3. 証拠価値を高めるための正しいスクショ撮影手順
単にスクリーンショットを1枚撮るだけでは、証拠としての万全さに欠ける場合があります。以下の手順を意識して撮影・保管を行ってください。
複数枚に分けて全体を網羅する
情報量が多く1画面に収まらない場合は、上部(顔写真・名前)から下部(自己紹介文・詳細プロフィール)にかけて、スクロールしながら複数枚のスクリーンショットを撮影してください。この際、前後の画像が一部重なるように撮影すると、連続性や同一性を証明しやすくなります。
アプリの名称やログイン状態を含める
どのマッチングアプリ(Pairs、Tinder、Omiai、タップルなど)でやり取りしていたかが分かるよう、アプリのUI(画面のデザインやロゴなど)が確認できる状態で撮影することが大切です。
撮影日時を明確にする
スマートフォンのアルバム機能などで、スクリーンショットの撮影日時(メタデータ)が記録されていることを確認しておきましょう。可能であれば、プロフィール画面だけでなく、相手とのメッセージやり取り画面(「独身ですか?」という質問に対して「独身です」と答えているテキストなど)も併せてスクショに残すことが効果的です。
4. ダブルトラブル(不貞慰謝料請求との板挟み)への備え
独身偽装交際の被害に遭われた方の中には、後になって「相手の配偶者」から逆に不貞慰謝料を請求されるという「ダブルトラブル」に巻き込まれるケースも少なくありません。
相手が既婚者であることを全く知らず、過失なく「独身であると信じ込んでいた」場合(善意無過失)、配偶者からの慰謝料請求に対しても法的に反論できる余地が生じます。このとき、マッチングアプリのプロフィールで「独身」と偽っていた事実や、メッセージ内で独身を装う発言をしていたスクショは、ご自身に責任(故意・過失)がないことを証明するための最強の盾となります。
5. 証拠の改ざんを疑われないための注意点
ご自身でスクリーンショットを撮影する際、絶対に画像加工アプリなどで文字を書き加えたり、一部を消したりしないでください。裁判実務においては、加工の痕跡があるデータは証拠能力が否定されるリスクがあります。

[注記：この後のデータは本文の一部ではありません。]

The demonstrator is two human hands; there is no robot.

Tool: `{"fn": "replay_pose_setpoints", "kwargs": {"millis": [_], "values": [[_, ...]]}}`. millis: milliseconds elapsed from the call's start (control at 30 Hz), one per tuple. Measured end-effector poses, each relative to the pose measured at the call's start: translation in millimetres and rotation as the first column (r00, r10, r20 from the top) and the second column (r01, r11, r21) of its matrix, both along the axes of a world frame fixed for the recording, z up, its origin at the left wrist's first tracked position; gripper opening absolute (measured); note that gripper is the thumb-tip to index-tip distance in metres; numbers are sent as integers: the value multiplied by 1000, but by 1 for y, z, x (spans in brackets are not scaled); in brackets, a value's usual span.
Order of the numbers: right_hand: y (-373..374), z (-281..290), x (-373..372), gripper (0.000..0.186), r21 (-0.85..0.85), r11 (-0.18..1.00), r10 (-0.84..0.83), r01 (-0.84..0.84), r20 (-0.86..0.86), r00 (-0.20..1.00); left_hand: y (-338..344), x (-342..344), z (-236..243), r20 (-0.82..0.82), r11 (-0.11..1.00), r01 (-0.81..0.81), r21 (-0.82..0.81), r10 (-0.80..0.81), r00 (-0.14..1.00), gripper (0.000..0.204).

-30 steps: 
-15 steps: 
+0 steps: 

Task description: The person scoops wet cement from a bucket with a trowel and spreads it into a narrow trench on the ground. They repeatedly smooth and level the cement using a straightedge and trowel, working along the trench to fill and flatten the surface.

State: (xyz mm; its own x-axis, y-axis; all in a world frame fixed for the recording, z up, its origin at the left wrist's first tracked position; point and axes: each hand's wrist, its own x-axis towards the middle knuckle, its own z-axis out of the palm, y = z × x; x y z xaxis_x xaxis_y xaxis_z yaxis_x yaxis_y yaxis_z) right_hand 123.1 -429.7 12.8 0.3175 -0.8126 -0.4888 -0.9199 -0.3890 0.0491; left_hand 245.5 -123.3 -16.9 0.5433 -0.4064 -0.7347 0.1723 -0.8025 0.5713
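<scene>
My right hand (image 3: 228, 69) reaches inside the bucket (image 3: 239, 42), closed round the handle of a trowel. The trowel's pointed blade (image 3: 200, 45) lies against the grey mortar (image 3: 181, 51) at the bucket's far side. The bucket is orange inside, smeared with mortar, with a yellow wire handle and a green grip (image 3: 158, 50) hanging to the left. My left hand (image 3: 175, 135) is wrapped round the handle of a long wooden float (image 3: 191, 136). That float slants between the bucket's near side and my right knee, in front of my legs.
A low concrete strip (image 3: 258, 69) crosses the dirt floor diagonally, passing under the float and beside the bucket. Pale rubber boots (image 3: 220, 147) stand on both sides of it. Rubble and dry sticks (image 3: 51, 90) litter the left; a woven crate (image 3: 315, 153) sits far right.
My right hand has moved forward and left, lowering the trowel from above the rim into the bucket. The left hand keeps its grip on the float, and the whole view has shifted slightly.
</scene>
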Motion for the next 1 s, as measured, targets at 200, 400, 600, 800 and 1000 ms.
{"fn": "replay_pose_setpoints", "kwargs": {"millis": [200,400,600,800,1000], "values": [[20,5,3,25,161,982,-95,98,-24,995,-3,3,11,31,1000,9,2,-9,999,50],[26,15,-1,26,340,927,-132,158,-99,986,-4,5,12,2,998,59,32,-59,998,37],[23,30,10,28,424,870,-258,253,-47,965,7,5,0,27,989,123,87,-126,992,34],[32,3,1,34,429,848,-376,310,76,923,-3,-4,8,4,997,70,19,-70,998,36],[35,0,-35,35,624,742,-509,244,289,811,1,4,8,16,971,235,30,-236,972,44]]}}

また、相手がアプリ内でアカウントを削除・退会してしまうと、二度とプロフィールにアクセスできなくなるため、「おかしい」と感じた瞬間に速やかに証拠を保全することが鉄則です。
まとめ
マッチングアプリにおける独身偽装や貞操権侵害の被害において、正確なプロフィールスクショの確保は、泣き寝入りを防ぐための極めて有効な防衛策です。万が一のトラブルや配偶者からの予期せぬ慰謝料請求に備え、改ざんのない状態で証拠を保存するとともに、法的な責任追及や交渉を有利に進めるためには、早い段階で男女トラブル・不貞問題を取り扱う専門家である弁護士へ相談することをご検討ください。